Purine metabolism controls innate lymphoid cell function and protects against intestinal injury

Inflammatory bowel disease (IBD) is a condition of chronic inflammatory intestinal disorder with increasing prevalence but limited effective therapies. The purine metabolic pathway is involved in various inflammatory processes including IBD. However, the mechanisms through which purine metabolism modulates IBD remain to be established. Here, we found that mucosal expression of genes involved in the purine metabolic pathway is altered in patients with active ulcerative colitis (UC), which is associated with elevated gene expression signatures of the group 3 innate lymphoid cell (ILC3)–interleukin (IL)‐22 pathway. In mice, blockade of ectonucleotidases (NTPDases), critical enzymes for purine metabolism by hydrolysis of extracellular adenosine 5′‐triphosphate (eATP) into adenosine, exacerbates dextran‐sulfate sodium‐induced intestinal injury. This exacerbation of colitis is associated with reduction of colonic IL‐22‐producing ILC3s, which afford essential protection against intestinal inflammation, and is rescued by exogenous IL‐22. Mechanistically, activation of ILC3s for IL‐22 production is reciprocally mediated by eATP and adenosine. These findings reveal that the NTPDase‐mediated balance between eATP and adenosine regulates ILC3 cell function to provide protection against intestinal injury and suggest potential therapeutic strategies for treating IBD by targeting the purine–ILC3 axis.

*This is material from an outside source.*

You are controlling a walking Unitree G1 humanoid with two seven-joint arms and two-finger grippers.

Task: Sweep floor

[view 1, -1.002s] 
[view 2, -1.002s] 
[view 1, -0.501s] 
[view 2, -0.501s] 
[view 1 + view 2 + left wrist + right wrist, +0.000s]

Facilitation of IL-22 production from innate lymphoid cells by prostaglandin E2 prevents experimental lung neutrophilic inflammation

Acute lung injury is a neutrophil-dominant, life-threatening disease without effective therapies and better understanding of the pathophysiological mechanisms involved is an urgent need. Here we show that interleukin (IL)-22 is produced from innate lymphoid cells (ILC) and is responsible for suppression of experimental lung neutrophilic inflammation. Blocking prostaglandin E2 (PGE2) synthesis reduces lung ILCs and IL-22 production, resulting in exacerbation of lung neutrophilic inflammation. In contrast, activation of the PGE2 receptor EP4 prevents acute lung inflammation. We thus demonstrate a mechanism for production of innate IL-22 in the lung during acute injury, highlighting potential therapeutic strategies for control of lung neutrophilic inflammation by targeting the PGE2/ILC/IL-22 axis.